When NASA Chief Human Capital Officer Bob Gibbs talks about why employee engagement has improved each of the past six years, he offers the typical platitudes.
Gibbs, who also is the assistant administrator for human capital, brings up senior leadership commitment. He brings up training. He says the space agency has a committed and passionate workforce.
Basically, Gibbs is offering the same reasons that nearly every other agency senior leader would point to as to why any program or project is successful.
But it’s when Gibbs talks about the culture of NASA — the idea that employees are encouraged to speak their minds because the mission of flight and space travel demand it — that may be the reason why NASA employee engagement scores on the Federal Employee Viewpoint Survey (FEVS) and their ranking on the Best Places to Work list from the Partnership for Public Service remain the government’s pace setter.
“One of the things that is unique about NASA is that willingness for supervisors to be open, transparent and willing to work with employees,” Gibbs said on the Courageous HR program. “Employees don’t hesitate to express their points of view pretty much to anyone in leadership or anyone across the agency. That is the culture. What is remarkable is there is an honest conversation about what is going on within the agency and our mission. You may not always like the answers, but that honest conversation helps us reinforce our commitment to engagement.”
NASA scored an 80.9 in the 2017 Best Places to Work rankings, up from 78.6 in 2016, to earn the top spot among large agencies. Under FEVS, NASA also earned the highest score among large agencies of 82 percent, well above the average score of 69 percent for others in their size class.
Gibbs, who came to NASA in May 2017 after spending the previous four years as the Energy Department’s CHCO, said employee engagement starts with a plan, but really needs to happen organically across the agency.
He said FEVS is a helpful starting point to understand the broad pain points or successes across an agency, but only through small group discussions can an organization create a set of actions to improve engagement.
“We have a pretty strong focus on leadership development, employee development and communications across the board,” Gibbs said. “I also would argue that communications start with listening. What we are hearing from employees not just through FEVs, but writ large across the agency and helps us understand our challenges.”
Gibbs said these small group discussions happen frequently but tend to be more ad hoc than planned by management. He said sometimes they address human resources challenges, but other times they are focused on technical problems or just a way to encourage collaboration.
NASA also has invested in the technology to promote engagement.
Gibbs said the agency hosts virtual executive summits where leaders have the opportunity to discuss challenges or goals.
He said NASA also just moved its learning management system to the cloud, which makes it easier to take courses from anywhere and provides cost savings.

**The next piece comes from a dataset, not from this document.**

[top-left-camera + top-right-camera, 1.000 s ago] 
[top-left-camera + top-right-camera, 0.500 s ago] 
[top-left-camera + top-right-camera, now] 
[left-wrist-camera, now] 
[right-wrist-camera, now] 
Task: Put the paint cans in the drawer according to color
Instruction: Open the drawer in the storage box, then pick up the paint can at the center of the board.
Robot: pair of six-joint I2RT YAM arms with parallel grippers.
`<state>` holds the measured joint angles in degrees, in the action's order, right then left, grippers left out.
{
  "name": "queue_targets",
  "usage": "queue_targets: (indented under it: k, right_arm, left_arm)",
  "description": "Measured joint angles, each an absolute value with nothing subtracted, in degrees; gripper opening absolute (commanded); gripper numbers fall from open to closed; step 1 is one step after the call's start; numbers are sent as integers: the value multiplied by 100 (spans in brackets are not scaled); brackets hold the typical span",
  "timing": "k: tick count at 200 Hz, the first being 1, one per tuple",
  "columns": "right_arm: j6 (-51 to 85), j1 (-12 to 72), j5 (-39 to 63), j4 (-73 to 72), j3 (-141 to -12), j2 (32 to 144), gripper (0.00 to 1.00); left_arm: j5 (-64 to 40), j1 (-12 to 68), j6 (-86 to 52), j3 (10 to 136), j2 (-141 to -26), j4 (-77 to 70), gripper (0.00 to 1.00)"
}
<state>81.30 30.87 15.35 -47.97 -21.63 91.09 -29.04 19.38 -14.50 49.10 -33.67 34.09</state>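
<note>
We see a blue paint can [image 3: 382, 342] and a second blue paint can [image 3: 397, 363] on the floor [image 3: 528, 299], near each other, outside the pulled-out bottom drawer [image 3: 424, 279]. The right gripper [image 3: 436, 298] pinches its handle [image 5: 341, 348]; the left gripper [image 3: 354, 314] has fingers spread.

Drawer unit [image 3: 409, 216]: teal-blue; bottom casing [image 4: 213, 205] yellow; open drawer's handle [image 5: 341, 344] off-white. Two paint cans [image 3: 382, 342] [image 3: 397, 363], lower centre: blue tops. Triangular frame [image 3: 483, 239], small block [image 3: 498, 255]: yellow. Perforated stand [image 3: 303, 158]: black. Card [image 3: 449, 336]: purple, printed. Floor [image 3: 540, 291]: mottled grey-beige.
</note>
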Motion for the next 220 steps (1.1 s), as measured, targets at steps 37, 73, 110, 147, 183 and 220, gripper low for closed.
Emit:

Additionally, the agency uses video teleconferencing to give and receive input as a way to ensure employees continually are engaged.
“We invest a lot in other tools. We have organization development folks who work to support leadership and solve problems at their lowest level, and make sure we are talking about the same sorts of things by having that constructive discussion,” Gibbs said. “One of the principles Robert Lightfoot, our acting administrator, pushes is assume positive intent. It sounds soft or squishy, but there is so much power in having that conversation and believing the other person you are talking to is having an honest conversation for the right reasons. If you put your mindset around that, it’s very helpful.”
Gibbs said NASA’s plans to continue to transform and improve the human resources processes tie back to the focus on increasing engagement.
“We have an established shared service center and we are looking to expand the things we do at the shared service center to be more efficient in the transactional end of our business so we can invest in the strategic partnering with the missions and centers to help make them successful,” he said. “For the transactional things, we will look to consolidate at one place in our shared service center. For the things that have to be done onsite, supporting the missions of the specific centers and headquarters, they are really different. I don’t see where we would be able to collapse everything into one place because of the diversity of mission.”
Gibbs said while NASA’s success is steeped in its culture of transparency and innovation, there are lessons other agencies can take from their experience.
“From a human resources perspective, the first thing you really have to know is your business inside and out, top to bottom. Know your costs. Know what your drivers are and know what your key performance indicators are all the way through business. Often when I have discussions with agencies as they are going forward through some measure of transformation, this is a step they have to take back and make sure they really understand where they are headed and why,” he said. “From an engagement perspective, it has to grow organically from your mission within your agency. There is no magic potion I can give you that worked at NASA and will work at your agency. The last thing I would say, it’s work. There is no way around this. It requires a lot of work and complete commitment from everyone at the agency to make this really successful.”